© By Othmar Vohringer
A friend phoned me up a few days ago to tell me about a new program offered by the BC Wildlife Federation. The program is called “Outdoor Passport” and its intended to provide hunters easy access to private land provided the landowner participates in the program. Naturally, I wanted to learn more about it and asked my friend how it works. “Well, Othmar, it’s easy,” he said. “You take a course, and when you successfully graduate the exams, you get the Outdoor Passport.”

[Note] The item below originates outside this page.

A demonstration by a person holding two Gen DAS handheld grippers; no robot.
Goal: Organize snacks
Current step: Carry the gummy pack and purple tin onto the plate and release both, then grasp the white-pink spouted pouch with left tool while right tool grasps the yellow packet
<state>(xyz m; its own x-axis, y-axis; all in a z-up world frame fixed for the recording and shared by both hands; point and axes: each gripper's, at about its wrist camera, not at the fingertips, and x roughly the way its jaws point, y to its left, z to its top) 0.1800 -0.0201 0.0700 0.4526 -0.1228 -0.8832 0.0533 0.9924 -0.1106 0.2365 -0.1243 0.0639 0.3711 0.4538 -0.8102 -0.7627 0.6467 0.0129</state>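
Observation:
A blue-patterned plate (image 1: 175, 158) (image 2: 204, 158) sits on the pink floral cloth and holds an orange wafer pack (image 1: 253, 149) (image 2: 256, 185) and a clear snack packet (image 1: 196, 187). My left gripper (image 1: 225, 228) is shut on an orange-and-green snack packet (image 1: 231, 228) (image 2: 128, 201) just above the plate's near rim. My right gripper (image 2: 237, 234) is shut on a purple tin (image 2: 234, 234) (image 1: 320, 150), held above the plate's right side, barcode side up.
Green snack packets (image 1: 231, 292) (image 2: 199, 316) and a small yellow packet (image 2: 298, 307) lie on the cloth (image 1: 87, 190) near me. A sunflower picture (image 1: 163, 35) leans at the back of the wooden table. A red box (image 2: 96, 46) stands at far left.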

“How much does it cost?” I asked.
“Thirty dollars,” replied my friend.
That sounds like a good idea, I thought, and I checked the BCWF website for more information. After reading through all the information however, it didn’t sound like a good idea anymore. The BCWF Outdoor Passport program is basically a course that will cost you $30, and after the completion of the exam, you’re given an outdoor passport card. While everyone can take the course, only BCWF members are privileged to receive the card. The idea is that, as a hunter, you can take this card and show it to a participating landowner and you may get lucky and be able to hunt on his property. I say “may get lucky” because the landowner is not bound to any agreement and quite rightly so. Just because somebody takes a two-hour course does not guarantee that the cardholder is a respectful person.
After reading all the information about this program, I came to the conclusion that it is nothing more then a money-generating scheme, and I don’t like that for several reasons.

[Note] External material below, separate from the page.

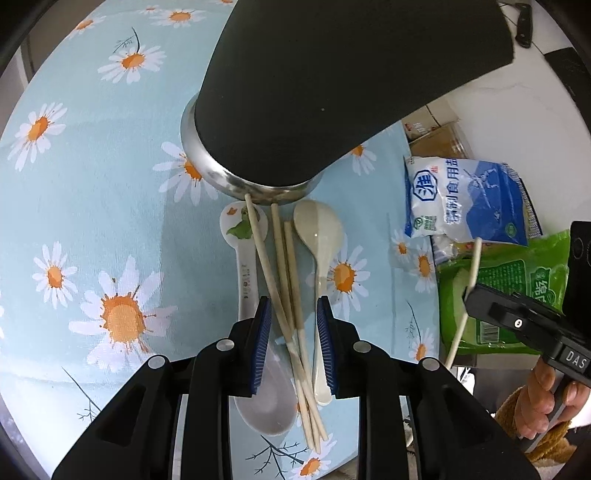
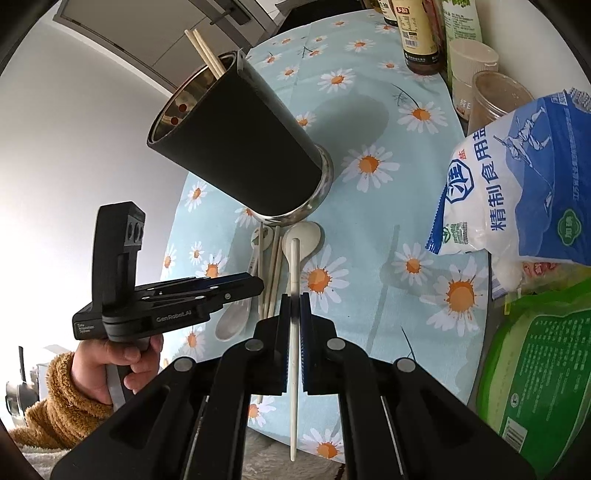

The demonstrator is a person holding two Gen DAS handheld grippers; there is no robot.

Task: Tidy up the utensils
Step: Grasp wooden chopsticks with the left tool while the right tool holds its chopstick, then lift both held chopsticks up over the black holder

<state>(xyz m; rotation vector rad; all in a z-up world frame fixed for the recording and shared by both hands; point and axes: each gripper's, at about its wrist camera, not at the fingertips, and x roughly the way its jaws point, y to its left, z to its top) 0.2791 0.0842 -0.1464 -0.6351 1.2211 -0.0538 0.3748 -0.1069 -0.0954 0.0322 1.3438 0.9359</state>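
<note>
Three wooden chopsticks (image 1: 284, 280) lie on the daisy tablecloth between a white bird-print spoon (image 1: 246, 266) and a beige spoon (image 1: 318, 232). My left gripper (image 1: 293, 325) hangs over them, open, its blue pads on either side of the chopsticks without touching. My right gripper (image 2: 294, 314) is shut on a single chopstick (image 2: 294, 266), held above the table; it shows at the right in the left wrist view (image 1: 469, 299). The black utensil holder (image 2: 243, 147) with a steel base stands just beyond the utensils, with two chopsticks (image 2: 205, 51) in it.
A blue and white salt bag (image 2: 517, 184) and a green bag (image 2: 535, 369) lie at the table's right edge. Bottles (image 2: 417, 33) and jars (image 2: 498, 96) stand at the far right. A hand in a brown fuzzy sleeve (image 2: 59, 406) holds the left gripper (image 2: 255, 286).
</note>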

The initial course costs $30, and if for some reason the exam can’t be taken within a month’s time, you have to take the course again and pay the full amount again. The card is only valued for one year and then it needs to be renewed to the tune of $15.

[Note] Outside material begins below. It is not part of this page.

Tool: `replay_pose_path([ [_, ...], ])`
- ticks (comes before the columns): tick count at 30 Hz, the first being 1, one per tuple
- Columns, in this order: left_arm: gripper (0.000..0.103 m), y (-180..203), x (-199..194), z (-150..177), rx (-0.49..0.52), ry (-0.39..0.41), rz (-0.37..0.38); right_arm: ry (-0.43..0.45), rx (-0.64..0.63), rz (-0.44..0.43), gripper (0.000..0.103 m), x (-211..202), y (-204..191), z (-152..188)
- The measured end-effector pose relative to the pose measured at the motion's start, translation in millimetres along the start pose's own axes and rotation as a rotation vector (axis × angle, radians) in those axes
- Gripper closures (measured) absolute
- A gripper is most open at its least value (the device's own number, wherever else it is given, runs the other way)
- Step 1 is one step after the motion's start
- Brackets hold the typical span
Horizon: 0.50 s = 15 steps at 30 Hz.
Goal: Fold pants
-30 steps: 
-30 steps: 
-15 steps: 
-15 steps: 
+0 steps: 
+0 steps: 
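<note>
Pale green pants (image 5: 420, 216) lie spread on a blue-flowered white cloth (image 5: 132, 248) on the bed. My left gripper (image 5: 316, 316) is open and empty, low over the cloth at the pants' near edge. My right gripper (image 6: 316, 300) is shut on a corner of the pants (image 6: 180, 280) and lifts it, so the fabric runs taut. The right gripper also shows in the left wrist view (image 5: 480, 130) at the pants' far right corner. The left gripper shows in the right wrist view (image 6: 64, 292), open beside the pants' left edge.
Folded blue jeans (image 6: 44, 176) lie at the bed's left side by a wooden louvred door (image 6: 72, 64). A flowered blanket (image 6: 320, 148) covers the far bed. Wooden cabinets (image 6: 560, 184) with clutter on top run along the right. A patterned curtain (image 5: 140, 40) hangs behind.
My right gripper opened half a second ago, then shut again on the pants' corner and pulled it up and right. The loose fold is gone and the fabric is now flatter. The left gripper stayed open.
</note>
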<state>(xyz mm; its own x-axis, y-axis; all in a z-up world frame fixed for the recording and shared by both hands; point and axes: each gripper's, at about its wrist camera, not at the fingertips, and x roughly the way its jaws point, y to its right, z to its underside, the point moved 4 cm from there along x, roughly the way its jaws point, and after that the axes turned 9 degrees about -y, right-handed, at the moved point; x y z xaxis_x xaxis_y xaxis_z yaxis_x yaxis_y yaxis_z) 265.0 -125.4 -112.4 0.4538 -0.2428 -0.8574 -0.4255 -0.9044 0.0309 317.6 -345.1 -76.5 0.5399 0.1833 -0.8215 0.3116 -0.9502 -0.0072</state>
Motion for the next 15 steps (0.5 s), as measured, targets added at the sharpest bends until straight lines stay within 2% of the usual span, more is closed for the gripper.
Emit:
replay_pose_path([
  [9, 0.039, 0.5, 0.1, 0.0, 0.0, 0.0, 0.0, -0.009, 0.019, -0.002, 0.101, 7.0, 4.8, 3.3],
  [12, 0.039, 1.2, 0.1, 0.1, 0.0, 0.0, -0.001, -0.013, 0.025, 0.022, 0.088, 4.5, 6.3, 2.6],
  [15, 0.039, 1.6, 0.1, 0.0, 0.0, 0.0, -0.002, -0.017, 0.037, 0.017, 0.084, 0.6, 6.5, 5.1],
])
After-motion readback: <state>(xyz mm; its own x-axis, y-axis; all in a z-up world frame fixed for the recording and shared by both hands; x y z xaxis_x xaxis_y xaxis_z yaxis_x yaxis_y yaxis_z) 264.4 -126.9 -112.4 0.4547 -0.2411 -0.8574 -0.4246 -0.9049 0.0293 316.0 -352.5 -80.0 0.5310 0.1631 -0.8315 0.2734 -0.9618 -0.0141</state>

This program does not entitle the cardholder to anything: you still have to knock on the landowner’s doors to ask for permission and risk being turned down. In short, you spend $30 for virtually nothing in return.
The bigger problem I see is that the BCWF eventually might get the bright idea to lobby the government to make this a mandatory course for every hunter, especially if there are not enough hunters enrolling in the program and, therefore, the hoped-for cash doesn’t roll in. I saw this happen in America years ago where organizations offered similar private land access programs on a volunteer basis, and after a few years it became mandatory for every hunter. After thinking it over, I have decided to stick to my way of gaining hunting access to private land, which I achieve by knocking on doors and politely asking the landowner(s) for permission to hunt. Once I gain access, I obey the landowner’s rules and behave in a responsible manner as his guest. This has worked very well for me in the past without having to show an “Outdoor Passport” as proof of some dubious course that doesn’t prove anything about my character.